* Exercise prompt
Skipping the images, transcribe each record below as it is.

Collection entries:
★ ★ ★ ★ ★
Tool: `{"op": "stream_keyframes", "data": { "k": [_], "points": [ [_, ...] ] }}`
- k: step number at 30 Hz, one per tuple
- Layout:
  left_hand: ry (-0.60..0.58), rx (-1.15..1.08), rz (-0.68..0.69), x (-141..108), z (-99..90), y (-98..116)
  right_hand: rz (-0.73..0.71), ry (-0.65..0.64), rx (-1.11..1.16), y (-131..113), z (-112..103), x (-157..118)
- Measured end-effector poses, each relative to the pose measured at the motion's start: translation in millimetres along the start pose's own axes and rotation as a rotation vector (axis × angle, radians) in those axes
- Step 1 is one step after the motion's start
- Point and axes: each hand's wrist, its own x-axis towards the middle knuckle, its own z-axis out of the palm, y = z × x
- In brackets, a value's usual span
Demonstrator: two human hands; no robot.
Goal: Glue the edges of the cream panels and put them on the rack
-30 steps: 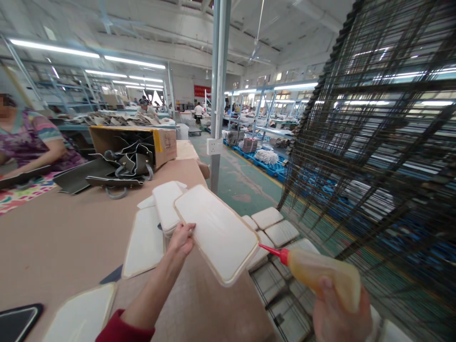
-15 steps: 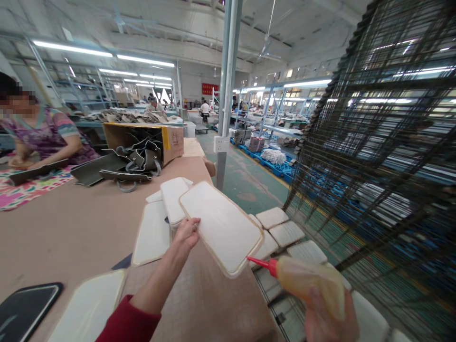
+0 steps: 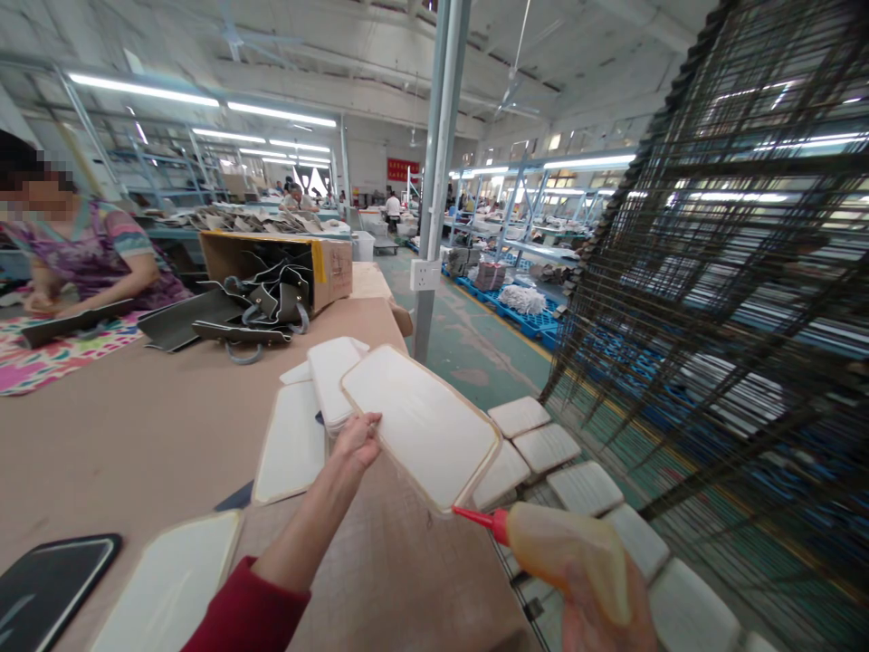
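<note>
My left hand [image 3: 359,441] pinches the left edge of a white rounded panel [image 3: 424,426], holding it tilted above the table. A yellowish line runs along the panel's border. In my right hand [image 3: 604,602] is a squeeze bottle of amber glue [image 3: 567,548] with a red nozzle, whose tip sits at the panel's near lower corner. Just behind the panel lies a stack of similar white panels [image 3: 329,380]. More white panels rest on the table, one [image 3: 291,444] beside the stack and one [image 3: 169,580] by my left sleeve. A black panel [image 3: 58,589] with a pale rim lies at the lower left.
A tall wire rack [image 3: 706,226] rises on the right, with several white panels [image 3: 584,486] laid out below it. A cardboard box [image 3: 332,270] spilling dark bag pieces [image 3: 272,317] stands on the table [image 3: 136,435]. A co-worker [image 3: 88,244] sits at left; a post [image 3: 434,181] stands ahead.
The bottle has moved left and slightly down, its nozzle tip following the panel's edge round to the near corner. My left hand and the panel stay almost in place.
</note>
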Motion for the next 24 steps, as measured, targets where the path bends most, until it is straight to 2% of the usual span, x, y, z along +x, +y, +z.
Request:
{"op": "stream_keyframes", "data": {
  "k": [3, 12, 15, 18, 21, 24],
  "points": [
    [0.008, -0.007, -0.011, 0, -0.1, 1, 0.051, 0.053, 0.062, -3, 7, -6],
    [0.012, -0.039, 0.007, -1, 3.2, -2, 0.154, 0.052, 0.14, 16, 7, -10],
    [0.021, -0.041, 0.024, 4, 2.9, -4, 0.353, 0.091, 0.239, 7, 10, -1],
    [0.023, -0.031, 0.036, 9, 1.2, -6, 0.564, 0.175, 0.35, -15, 19, 16],
    [0.009, -0.012, 0.051, 13, -0.8, -6, 0.492, 0.197, 0.356, -33, 26, 34],
    [-0.025, 0.019, 0.077, 9, -1.8, -6, 0.365, 0.093, 0.319, -37, 29, 53]
  ]
}}
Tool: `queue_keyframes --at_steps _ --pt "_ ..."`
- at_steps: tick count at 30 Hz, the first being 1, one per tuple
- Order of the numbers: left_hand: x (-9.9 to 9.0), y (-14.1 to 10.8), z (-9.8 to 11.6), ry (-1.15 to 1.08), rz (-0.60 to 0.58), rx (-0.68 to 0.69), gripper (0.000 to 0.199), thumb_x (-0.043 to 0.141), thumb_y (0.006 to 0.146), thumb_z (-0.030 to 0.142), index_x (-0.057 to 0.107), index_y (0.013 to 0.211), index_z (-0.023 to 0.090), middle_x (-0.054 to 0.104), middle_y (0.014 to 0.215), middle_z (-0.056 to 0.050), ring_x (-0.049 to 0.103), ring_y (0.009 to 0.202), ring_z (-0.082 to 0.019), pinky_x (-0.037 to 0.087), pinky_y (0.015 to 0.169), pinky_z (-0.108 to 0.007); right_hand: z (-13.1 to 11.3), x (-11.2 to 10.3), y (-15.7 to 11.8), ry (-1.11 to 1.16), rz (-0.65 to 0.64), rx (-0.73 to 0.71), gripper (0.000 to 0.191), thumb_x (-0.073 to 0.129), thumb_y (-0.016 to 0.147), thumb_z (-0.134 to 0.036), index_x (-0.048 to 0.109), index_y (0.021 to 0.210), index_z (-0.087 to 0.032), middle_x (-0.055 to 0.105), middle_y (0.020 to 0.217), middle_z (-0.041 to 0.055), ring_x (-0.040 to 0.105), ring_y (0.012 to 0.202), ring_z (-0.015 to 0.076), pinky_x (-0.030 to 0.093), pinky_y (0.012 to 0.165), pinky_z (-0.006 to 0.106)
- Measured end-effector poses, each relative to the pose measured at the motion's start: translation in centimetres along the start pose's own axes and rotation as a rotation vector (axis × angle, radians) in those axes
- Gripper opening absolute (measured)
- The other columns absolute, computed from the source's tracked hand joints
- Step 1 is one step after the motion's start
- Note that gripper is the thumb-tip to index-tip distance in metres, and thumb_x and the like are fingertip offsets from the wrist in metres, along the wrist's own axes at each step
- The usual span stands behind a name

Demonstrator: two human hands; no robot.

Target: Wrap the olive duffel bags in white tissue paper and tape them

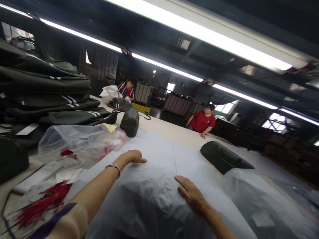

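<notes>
A thin whitish plastic bag [159, 186] lies in front of me, wrinkled over a dark, bulky thing whose kind I cannot make out. My left hand [133, 156], with a bangle at the wrist, rests on its far left part, fingers stretched to the right. On the right side of the bag lies my right hand [190, 191], fingers extended and thumb apart. Pale sheets [159, 144] spread beyond both hands. A small dark pouch [130, 122] stands past my left hand, and a dark rounded bag [225, 156] lies to the right.
Dark bags [50, 89] are piled high at the left. Near them are a clear plastic bag [74, 142] with red and pink bits and a bundle of red strings [46, 202]. Another plastic-wrapped item [261, 202] lies right. Two people, one in a red shirt [201, 121], are across the table.
</notes>
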State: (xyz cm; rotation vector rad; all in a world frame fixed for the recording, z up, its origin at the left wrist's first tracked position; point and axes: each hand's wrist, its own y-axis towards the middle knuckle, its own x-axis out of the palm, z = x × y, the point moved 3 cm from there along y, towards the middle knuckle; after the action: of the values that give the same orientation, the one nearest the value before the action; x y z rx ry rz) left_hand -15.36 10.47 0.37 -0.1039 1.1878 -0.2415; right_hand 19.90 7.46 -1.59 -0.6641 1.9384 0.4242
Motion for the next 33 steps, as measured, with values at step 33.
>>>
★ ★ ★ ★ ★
* Response below
Tool: `{"op": "stream_keyframes", "data": { "k": [_], "points": [ [_, ...] ] }}`
- k: step number at 30 Hz, one per tuple
- Layout:
  left_hand: ry (-0.60..0.58), rx (-1.15..1.08), rz (-0.68..0.69), x (-141..108), z (-99..90), y (-98..116)
  right_hand: rz (-0.73..0.71), ry (-0.65..0.64), rx (-1.11..1.16), y (-131..113), z (-112..103), x (-157..118)
- Measured end-effector poses, each relative to the pose measured at the motion's start: translation in millimetres along the start pose's own axes and rotation as a rotation vector (axis × angle, radians) in those axes
- Step 1 is one step after the motion's start
- Point and axes: each hand's wrist, its own x-axis towards the middle knuckle, its own z-axis out of the palm, y = z × x
- In brackets, a value's usual span
Demonstrator: two human hands; no robot.
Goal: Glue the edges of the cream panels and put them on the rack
-30 steps: 
-15 steps: 
+0 steps: 
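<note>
My left hand [image 3: 359,441] pinches the left edge of a white rounded panel [image 3: 424,426], holding it tilted above the table. A yellowish line runs along the panel's border. In my right hand [image 3: 604,602] is a squeeze bottle of amber glue [image 3: 567,548] with a red nozzle, whose tip sits at the panel's near lower corner. Just behind the panel lies a stack of similar white panels [image 3: 329,380]. More white panels rest on the table, one [image 3: 291,444] beside the stack and one [image 3: 169,580] by my left sleeve. A black panel [image 3: 58,589] with a pale rim lies at the lower left.
A tall wire rack [image 3: 706,226] rises on the right, with several white panels [image 3: 584,486] laid out below it. A cardboard box [image 3: 332,270] spilling dark bag pieces [image 3: 272,317] stands on the table [image 3: 136,435]. A co-worker [image 3: 88,244] sits at left; a post [image 3: 434,181] stands ahead.
The bottle has moved left and slightly down, its nozzle tip following the panel's edge round to the near corner. My left hand and the panel stay almost in place.
</note>
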Motion for the next 24 steps, as measured, targets where the path bends most, until it is straight to 2% of the usual span, x, y, z along +x, +y, +z.
Request:
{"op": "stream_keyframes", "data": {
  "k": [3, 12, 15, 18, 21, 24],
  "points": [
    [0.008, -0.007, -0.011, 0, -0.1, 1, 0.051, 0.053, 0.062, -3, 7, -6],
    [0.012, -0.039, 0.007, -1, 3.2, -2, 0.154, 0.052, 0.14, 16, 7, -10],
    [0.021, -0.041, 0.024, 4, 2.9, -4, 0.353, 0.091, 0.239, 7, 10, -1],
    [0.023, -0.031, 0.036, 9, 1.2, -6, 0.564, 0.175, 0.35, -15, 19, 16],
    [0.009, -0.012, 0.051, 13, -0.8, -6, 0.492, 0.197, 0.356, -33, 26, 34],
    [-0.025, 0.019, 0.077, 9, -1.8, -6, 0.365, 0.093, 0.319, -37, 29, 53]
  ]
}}
Tool: `queue_keyframes --at_steps _ --pt "_ ..."`
- at_steps: tick count at 30 Hz, the first being 1, one per tuple
- Order of the numbers: left_hand: x (-9.9 to 9.0), y (-14.1 to 10.8), z (-9.8 to 11.6), ry (-1.15 to 1.08), rz (-0.60 to 0.58), rx (-0.68 to 0.69), gripper (0.000 to 0.199), thumb_x (-0.043 to 0.141), thumb_y (0.006 to 0.146), thumb_z (-0.030 to 0.142), index_x (-0.057 to 0.107), index_y (0.013 to 0.211), index_z (-0.023 to 0.090), middle_x (-0.054 to 0.104), middle_y (0.014 to 0.215), middle_z (-0.056 to 0.050), ring_x (-0.049 to 0.103), ring_y (0.009 to 0.202), ring_z (-0.082 to 0.019), pinky_x (-0.037 to 0.087), pinky_y (0.015 to 0.169), pinky_z (-0.108 to 0.007); right_hand: z (-13.1 to 11.3), x (-11.2 to 10.3), y (-15.7 to 11.8), ry (-1.11 to 1.16), rz (-0.65 to 0.64), rx (-0.73 to 0.71), gripper (0.000 to 0.191), thumb_x (-0.073 to 0.129), thumb_y (-0.016 to 0.147), thumb_z (-0.134 to 0.036), index_x (-0.048 to 0.109), index_y (0.021 to 0.210), index_z (-0.087 to 0.032), middle_x (-0.055 to 0.105), middle_y (0.020 to 0.217), middle_z (-0.041 to 0.055), ring_x (-0.040 to 0.105), ring_y (0.012 to 0.202), ring_z (-0.015 to 0.076), pinky_x (-0.030 to 0.093), pinky_y (0.012 to 0.165), pinky_z (-0.006 to 0.106)
- Measured end-effector poses, each relative to the pose measured at the motion's start: translation in centimetres along the start pose's own axes and rotation as a rotation vector (axis × angle, radians) in those axes
- Gripper opening absolute (measured)
- The other columns absolute, computed from the source's tracked hand joints
- Step 1 is one step after the motion's start
- Note that gripper is the thumb-tip to index-tip distance in metres, and thumb_x and the like are fingertip offsets from the wrist in metres, along the wrist's own axes at each step
- The usual span stands behind a name

Demonstrator: two human hands; no robot.

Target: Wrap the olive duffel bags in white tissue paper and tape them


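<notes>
A thin whitish plastic bag [159, 186] lies in front of me, wrinkled over a dark, bulky thing whose kind I cannot make out. My left hand [133, 156], with a bangle at the wrist, rests on its far left part, fingers stretched to the right. On the right side of the bag lies my right hand [190, 191], fingers extended and thumb apart. Pale sheets [159, 144] spread beyond both hands. A small dark pouch [130, 122] stands past my left hand, and a dark rounded bag [225, 156] lies to the right.
Dark bags [50, 89] are piled high at the left. Near them are a clear plastic bag [74, 142] with red and pink bits and a bundle of red strings [46, 202]. Another plastic-wrapped item [261, 202] lies right. Two people, one in a red shirt [201, 121], are across the table.
</notes>
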State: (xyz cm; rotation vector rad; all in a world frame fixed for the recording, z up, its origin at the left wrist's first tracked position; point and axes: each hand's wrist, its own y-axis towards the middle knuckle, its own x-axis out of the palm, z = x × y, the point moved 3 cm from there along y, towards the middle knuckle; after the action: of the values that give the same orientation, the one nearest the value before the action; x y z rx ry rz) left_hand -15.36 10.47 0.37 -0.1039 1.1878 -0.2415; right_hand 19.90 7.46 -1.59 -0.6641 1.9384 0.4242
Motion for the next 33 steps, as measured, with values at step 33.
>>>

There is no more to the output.